**SOURCE MATERIAL:**
^^^^^^^^^^^^^^^^

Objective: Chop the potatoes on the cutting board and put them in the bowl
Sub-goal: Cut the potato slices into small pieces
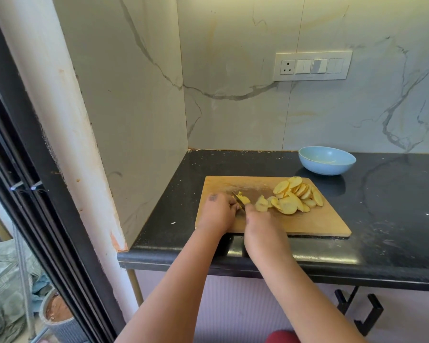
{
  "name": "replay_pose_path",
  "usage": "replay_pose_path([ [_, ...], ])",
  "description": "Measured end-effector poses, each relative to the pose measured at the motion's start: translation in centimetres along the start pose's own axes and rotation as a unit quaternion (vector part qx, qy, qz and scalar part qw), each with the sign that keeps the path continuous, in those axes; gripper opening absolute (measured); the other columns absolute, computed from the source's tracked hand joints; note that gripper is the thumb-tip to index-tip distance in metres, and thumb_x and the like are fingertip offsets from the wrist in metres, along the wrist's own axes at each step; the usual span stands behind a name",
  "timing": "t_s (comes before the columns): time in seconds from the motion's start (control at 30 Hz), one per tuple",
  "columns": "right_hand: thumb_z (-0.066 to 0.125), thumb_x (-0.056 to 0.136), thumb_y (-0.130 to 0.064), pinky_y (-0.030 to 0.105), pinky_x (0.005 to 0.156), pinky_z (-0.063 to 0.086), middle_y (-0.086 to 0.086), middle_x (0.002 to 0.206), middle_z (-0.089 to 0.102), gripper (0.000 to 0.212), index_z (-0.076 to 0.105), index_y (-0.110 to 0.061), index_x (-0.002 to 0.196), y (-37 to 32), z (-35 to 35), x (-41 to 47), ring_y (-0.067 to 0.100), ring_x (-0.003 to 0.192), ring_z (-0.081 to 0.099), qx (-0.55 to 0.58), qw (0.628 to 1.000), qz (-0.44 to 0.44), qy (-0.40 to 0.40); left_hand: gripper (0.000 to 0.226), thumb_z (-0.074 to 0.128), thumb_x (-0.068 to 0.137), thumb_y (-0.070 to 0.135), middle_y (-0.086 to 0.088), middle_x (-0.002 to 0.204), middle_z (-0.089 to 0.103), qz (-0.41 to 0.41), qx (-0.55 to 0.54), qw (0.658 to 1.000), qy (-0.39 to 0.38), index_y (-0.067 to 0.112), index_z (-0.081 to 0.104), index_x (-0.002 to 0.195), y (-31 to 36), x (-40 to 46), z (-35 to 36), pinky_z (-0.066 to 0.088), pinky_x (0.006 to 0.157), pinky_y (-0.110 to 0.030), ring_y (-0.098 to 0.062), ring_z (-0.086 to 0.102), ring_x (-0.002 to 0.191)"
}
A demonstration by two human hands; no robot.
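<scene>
Most of the slicing looks done to me — a heap of potato slices (298,195) lies on the cutting board (315,224), just right of my grips. My left hand (217,211) curls round the last potato piece (243,199), pinning it to the board; my right hand (259,225) is closed on the knife (238,200), whose blade sits between the two grips, on that piece. Left to do, I judge: finish this piece, then move everything over. Beyond the heap, well past my right grip, the blue bowl (327,160) stands on the black counter (394,219) — nothing in it that I can make out.
</scene>
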State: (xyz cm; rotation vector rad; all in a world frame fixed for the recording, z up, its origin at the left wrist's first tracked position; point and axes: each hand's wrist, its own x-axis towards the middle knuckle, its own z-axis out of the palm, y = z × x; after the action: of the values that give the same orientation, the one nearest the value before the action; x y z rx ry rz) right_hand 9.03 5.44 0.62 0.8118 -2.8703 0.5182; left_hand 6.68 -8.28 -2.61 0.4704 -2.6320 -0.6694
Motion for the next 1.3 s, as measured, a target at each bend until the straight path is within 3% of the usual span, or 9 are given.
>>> replay_pose_path([
  [0.1,0.045,0.097,-0.006,0.030,0.064,0.044,0.009,0.105,0.061,0.037,0.043,-0.011,0.133,-1.4,-0.6,1.6,0.021,0.084,0.055,-0.033,0.999,-0.003,-0.024,0.041,0.053,0.092,0.011,0.004,0.053,0.043,-0.005,-0.013,1.000,0.011,0.017,0.045,0.052,0.1,0.1,0.0,0.025,0.047,-0.026,-0.014,0.035,0.053],
  [0.17,0.051,0.094,-0.005,0.031,0.069,0.049,0.009,0.108,0.060,0.041,0.044,-0.012,0.134,-1.6,-1.0,2.2,0.023,0.092,0.060,-0.032,0.998,0.009,-0.054,0.045,0.053,0.093,0.012,0.005,0.052,0.041,-0.005,-0.013,1.000,0.012,0.019,0.043,0.050,0.2,0.1,-0.3,0.021,0.046,-0.024,-0.011,0.032,0.051],
  [0.33,0.050,0.089,0.000,0.029,0.063,0.047,0.000,0.086,0.053,0.037,0.051,-0.019,0.121,1.0,-1.8,-0.3,0.016,0.076,0.055,-0.011,0.998,0.023,-0.066,0.019,0.060,0.096,0.026,-0.003,0.087,0.071,-0.008,-0.009,1.000,0.003,0.015,0.074,0.091,0.1,0.0,-0.1,0.050,0.072,-0.029,-0.021,0.061,0.082],
  [0.47,0.057,0.089,-0.004,0.024,0.059,0.044,-0.001,0.088,0.056,0.029,0.053,-0.021,0.112,3.3,-3.7,-1.7,0.014,0.075,0.056,0.007,0.995,0.028,-0.095,0.024,0.062,0.095,0.029,-0.003,0.112,0.071,-0.006,-0.019,0.999,0.029,0.015,0.072,0.113,-0.1,-0.2,-0.2,0.045,0.087,-0.026,-0.021,0.061,0.106],
  [0.57,0.053,0.097,-0.017,0.016,0.044,0.030,-0.006,0.082,0.056,0.015,0.053,-0.029,0.107,4.7,-4.5,-1.8,0.007,0.062,0.050,0.069,0.996,0.009,-0.063,0.017,0.066,0.092,0.029,0.000,0.101,0.072,-0.010,-0.032,0.998,0.045,0.018,0.074,0.102,-0.3,-0.4,-0.2,0.049,0.083,-0.026,-0.017,0.063,0.096],
  [0.67,0.049,0.100,-0.023,0.013,0.038,0.030,-0.011,0.076,0.051,0.010,0.052,-0.031,0.106,4.9,-3.8,-1.5,0.003,0.057,0.044,0.123,0.992,-0.002,-0.006,0.010,0.070,0.089,0.028,0.004,0.085,0.070,-0.013,-0.046,0.997,0.062,0.019,0.072,0.085,-0.2,-0.5,-0.2,0.050,0.072,-0.026,-0.012,0.061,0.081],
  [0.97,0.050,0.098,-0.017,0.018,0.048,0.033,-0.008,0.077,0.053,0.012,0.047,-0.028,0.099,3.6,-0.1,-0.5,0.003,0.065,0.050,0.144,0.988,-0.007,0.048,0.018,0.064,0.089,0.017,0.001,0.100,0.070,0.015,-0.045,0.998,0.051,0.015,0.074,0.103,-0.6,-0.7,-0.3,0.048,0.081,-0.022,-0.013,0.062,0.090],
  [1.13,0.049,0.098,-0.017,0.023,0.050,0.038,-0.004,0.078,0.055,0.015,0.046,-0.028,0.107,3.1,0.3,-0.3,0.009,0.067,0.054,0.110,0.993,0.007,0.036,0.033,0.070,0.080,0.019,0.006,0.099,0.053,0.014,-0.077,0.994,0.080,0.021,0.069,0.113,-0.6,-0.9,-0.6,0.036,0.082,-0.016,-0.011,0.052,0.094],
  [1.3,0.050,0.097,-0.013,0.022,0.050,0.040,-0.002,0.080,0.055,0.024,0.046,-0.024,0.118,2.3,0.3,-0.3,0.009,0.066,0.054,0.082,0.996,0.005,0.023,0.030,0.064,0.088,0.022,0.004,0.113,0.068,0.011,-0.042,0.998,0.037,0.021,0.069,0.118,-0.8,-0.6,-0.6,0.030,0.089,-0.011,-0.013,0.058,0.108],
])
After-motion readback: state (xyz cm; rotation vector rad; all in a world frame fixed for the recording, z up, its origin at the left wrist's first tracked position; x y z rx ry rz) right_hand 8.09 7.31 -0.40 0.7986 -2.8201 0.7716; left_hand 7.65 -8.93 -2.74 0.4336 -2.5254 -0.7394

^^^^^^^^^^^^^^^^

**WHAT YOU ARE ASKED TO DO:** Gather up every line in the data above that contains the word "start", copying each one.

**REPLY TO THE EXERCISE:**
  "description": "Measured end-effector poses, each relative to the pose measured at the motion's start: translation in centimetres along the start pose's own axes and rotation as a unit quaternion (vector part qx, qy, qz and scalar part qw), each with the sign that keeps the path continuous, in those axes; gripper opening absolute (measured); the other columns absolute, computed from the source's tracked hand joints; note that gripper is the thumb-tip to index-tip distance in metres, and thumb_x and the like are fingertip offsets from the wrist in metres, along the wrist's own axes at each step; the usual span stands behind a name",
  "timing": "t_s (comes before the columns): time in seconds from the motion's start (control at 30 Hz), one per tuple",

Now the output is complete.